The 118,779-hectare park has long, white beaches and rugged limestone cliffs backed by extensive coastal wetlands and islands of karri forest and granite. Its diversity and size make it one of the most remote and pristine natural areas of the region.
The park has many unique and distinctive natural features two of which are:
- Black Point: hexagonal-shaped basalt columns formed 135 million years ago by volcanic lava.
- Yeagarup Dunes: the largest land-locked mobile dune system in the southern hemisphere.
A wide range of recreational opportunities that can be enjoyed include fishing, surfing, diving, whale watching, four-wheel driving, camping, bush walking and canoeing.
It is a great place for group camping and popular for four wheel driving.
How to get there:
- D’Entrecasteaux National Park is approximately 20 minutes from Pemberton, or approximately 4.5 hours from Perth. A few sites in the park are accessible by all vehicles, but most require a 4WD.
- Travelling within the park will also take some time, as tracks are sand and cannot be taken at speed.
What you may not know about the park
- An important conservation area of wild, pristine beauty; blessed with white beaches, rugged coastal cliffs and towering karri forests.
- Site is an important place for the traditional owners of the park – the Murram group: Erosion of sand dunes within the park has revealed numerous stone artefacts, two fish traps, two quarry sites, one mythological site and one burial site.

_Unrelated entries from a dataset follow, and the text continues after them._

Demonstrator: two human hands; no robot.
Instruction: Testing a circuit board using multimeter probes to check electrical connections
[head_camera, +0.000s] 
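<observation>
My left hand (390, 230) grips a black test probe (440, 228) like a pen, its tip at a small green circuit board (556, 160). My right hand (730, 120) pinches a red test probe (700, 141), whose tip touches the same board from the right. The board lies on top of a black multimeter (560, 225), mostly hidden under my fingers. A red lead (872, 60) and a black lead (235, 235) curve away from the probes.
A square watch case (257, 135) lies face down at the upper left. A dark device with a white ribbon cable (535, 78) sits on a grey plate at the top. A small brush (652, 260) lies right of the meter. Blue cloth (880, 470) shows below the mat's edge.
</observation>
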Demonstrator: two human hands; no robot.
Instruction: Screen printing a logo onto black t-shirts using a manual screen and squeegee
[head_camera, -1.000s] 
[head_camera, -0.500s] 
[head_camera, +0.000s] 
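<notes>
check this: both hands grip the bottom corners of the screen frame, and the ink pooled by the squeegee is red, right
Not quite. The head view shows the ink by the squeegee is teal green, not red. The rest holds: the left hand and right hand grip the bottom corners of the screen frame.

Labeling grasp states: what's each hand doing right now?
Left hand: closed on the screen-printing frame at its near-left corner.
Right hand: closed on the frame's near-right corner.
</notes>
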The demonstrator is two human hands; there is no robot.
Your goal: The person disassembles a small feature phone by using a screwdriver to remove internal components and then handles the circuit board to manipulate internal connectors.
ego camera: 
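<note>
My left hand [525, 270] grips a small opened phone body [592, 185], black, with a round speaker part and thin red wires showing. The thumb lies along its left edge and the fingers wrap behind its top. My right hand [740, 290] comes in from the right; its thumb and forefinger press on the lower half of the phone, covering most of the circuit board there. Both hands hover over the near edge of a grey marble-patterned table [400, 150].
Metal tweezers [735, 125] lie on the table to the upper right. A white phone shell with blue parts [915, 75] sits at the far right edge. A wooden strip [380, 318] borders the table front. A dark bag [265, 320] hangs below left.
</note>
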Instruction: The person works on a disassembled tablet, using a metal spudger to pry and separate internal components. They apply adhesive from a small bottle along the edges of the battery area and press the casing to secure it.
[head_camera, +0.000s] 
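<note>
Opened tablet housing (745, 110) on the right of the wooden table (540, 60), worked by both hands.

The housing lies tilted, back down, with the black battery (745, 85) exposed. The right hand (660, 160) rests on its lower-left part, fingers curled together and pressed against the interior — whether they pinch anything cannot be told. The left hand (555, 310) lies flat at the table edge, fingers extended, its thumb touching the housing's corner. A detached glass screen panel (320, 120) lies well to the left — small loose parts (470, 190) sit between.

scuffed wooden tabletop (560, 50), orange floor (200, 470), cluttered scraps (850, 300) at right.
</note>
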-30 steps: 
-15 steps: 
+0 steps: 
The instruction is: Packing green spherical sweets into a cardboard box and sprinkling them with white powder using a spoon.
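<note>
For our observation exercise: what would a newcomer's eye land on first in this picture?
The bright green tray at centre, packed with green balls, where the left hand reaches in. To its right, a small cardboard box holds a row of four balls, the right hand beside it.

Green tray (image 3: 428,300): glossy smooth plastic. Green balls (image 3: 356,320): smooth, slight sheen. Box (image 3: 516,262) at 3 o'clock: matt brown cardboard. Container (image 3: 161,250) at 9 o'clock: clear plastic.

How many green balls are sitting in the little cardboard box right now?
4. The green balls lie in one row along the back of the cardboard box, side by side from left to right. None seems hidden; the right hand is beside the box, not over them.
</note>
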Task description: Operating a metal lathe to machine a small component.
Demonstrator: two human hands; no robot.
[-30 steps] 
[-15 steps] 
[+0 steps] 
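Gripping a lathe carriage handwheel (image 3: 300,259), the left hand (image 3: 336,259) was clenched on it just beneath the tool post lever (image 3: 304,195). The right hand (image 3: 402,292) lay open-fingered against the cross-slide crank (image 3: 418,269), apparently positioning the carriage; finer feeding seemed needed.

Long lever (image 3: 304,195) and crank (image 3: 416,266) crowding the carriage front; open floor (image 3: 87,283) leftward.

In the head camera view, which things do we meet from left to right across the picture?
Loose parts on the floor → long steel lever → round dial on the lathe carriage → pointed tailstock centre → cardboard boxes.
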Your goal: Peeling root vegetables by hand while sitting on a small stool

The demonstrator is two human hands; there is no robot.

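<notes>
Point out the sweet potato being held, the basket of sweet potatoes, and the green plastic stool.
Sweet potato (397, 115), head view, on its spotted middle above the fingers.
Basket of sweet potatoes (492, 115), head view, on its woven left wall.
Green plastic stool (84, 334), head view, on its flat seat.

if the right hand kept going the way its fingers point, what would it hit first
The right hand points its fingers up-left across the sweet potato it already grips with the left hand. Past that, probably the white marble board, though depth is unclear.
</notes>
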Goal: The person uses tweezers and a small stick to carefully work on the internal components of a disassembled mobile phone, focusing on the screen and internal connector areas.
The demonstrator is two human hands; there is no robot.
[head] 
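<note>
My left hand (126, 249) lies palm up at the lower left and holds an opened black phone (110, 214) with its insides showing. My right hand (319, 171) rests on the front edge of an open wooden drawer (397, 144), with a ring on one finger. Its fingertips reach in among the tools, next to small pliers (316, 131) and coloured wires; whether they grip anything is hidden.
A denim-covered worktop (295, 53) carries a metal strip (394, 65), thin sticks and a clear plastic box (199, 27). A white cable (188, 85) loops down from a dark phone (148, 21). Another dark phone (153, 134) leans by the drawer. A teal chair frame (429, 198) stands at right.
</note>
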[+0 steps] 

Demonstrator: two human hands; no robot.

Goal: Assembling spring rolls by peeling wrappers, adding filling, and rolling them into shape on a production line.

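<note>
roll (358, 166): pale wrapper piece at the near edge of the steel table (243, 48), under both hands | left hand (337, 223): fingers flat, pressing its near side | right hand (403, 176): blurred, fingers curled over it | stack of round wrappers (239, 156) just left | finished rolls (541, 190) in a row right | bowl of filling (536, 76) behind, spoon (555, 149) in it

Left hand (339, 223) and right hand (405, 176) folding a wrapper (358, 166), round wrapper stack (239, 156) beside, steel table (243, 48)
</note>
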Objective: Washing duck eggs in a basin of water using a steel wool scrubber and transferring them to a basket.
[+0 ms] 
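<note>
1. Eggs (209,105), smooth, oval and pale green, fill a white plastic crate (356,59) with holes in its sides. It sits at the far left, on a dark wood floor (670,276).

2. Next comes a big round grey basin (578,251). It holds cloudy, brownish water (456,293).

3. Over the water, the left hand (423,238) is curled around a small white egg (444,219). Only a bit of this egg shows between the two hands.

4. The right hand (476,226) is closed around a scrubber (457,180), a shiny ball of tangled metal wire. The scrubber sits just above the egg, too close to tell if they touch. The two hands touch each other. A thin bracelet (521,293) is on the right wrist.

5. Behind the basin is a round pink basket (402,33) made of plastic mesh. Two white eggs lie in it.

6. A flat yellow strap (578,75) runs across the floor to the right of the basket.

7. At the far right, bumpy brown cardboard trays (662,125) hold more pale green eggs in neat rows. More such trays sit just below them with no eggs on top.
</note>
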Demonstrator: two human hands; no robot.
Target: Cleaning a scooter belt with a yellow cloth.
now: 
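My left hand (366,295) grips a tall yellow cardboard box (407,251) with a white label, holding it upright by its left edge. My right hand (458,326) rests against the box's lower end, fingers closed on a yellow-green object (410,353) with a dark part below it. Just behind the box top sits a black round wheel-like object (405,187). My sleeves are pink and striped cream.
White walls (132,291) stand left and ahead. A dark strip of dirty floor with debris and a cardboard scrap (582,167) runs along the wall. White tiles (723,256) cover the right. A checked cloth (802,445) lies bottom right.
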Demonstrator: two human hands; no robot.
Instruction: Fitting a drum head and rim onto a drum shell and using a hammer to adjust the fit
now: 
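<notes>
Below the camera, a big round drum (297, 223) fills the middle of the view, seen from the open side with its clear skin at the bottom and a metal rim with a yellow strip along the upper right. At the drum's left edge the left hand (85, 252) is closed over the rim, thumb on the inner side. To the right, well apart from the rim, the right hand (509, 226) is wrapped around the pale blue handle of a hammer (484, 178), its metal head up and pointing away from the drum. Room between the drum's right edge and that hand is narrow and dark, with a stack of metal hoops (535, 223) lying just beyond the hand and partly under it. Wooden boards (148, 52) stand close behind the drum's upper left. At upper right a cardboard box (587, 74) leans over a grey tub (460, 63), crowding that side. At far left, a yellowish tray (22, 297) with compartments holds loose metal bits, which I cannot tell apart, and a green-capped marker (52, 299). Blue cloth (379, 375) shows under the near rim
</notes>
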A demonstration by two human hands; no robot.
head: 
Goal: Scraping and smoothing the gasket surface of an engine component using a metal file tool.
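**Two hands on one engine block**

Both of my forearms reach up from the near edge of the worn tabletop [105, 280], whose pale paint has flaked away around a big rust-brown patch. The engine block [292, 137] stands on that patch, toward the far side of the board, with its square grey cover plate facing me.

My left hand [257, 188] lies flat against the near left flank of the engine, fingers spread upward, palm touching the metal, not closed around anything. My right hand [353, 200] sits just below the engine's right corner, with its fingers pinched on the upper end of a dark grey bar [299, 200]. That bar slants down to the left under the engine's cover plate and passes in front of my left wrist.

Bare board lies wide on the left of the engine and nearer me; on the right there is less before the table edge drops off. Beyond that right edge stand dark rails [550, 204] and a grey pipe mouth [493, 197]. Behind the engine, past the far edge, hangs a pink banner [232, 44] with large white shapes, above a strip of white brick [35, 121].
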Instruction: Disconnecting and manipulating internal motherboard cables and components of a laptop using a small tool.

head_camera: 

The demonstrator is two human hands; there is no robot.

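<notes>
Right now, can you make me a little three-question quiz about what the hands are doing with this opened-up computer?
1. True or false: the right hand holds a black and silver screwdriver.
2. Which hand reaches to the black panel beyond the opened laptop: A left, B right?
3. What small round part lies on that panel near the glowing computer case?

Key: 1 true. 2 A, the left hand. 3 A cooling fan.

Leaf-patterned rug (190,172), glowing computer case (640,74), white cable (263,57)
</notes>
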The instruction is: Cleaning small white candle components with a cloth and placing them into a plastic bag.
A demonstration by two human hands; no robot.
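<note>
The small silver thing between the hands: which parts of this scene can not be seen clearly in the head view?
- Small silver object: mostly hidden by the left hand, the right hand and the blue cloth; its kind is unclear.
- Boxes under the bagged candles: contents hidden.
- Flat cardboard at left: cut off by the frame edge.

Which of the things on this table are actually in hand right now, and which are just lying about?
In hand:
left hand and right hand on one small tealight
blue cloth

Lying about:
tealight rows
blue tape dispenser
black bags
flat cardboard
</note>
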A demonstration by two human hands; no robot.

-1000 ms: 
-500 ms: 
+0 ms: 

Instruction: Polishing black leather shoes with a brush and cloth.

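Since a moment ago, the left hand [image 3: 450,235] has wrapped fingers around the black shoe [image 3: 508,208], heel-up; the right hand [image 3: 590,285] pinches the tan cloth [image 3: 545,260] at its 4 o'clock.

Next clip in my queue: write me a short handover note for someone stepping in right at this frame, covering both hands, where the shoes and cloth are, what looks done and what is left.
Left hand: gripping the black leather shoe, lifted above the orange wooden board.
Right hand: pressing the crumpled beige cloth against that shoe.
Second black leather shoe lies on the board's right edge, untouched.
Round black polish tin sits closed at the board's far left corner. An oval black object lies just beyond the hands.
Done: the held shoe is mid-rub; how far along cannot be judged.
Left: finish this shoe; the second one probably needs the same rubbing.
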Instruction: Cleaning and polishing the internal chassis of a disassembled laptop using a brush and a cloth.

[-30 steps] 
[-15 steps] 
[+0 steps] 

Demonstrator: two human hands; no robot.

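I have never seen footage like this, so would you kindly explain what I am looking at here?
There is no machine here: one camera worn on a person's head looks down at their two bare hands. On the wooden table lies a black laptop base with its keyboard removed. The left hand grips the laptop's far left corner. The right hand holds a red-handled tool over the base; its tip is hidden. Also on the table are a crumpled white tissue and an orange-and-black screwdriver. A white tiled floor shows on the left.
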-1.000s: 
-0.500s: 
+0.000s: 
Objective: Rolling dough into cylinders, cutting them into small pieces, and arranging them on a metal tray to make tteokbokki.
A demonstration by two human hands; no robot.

- A series of lakes and swamps, including Lake Yeagarup and Lake Jasper, which is the largest freshwater lake in the southern half of the state.
- Mount Chudalup, a large granite outcrop in the park, boasts a unique ecosystem with 42 species of moss, 28 species of lichen and 6 species of liverwort, some of which are found nowhere else.
- Houses a number of threatened species, including the woylie and the chudditch. It is also home to a population of mainland quokkas.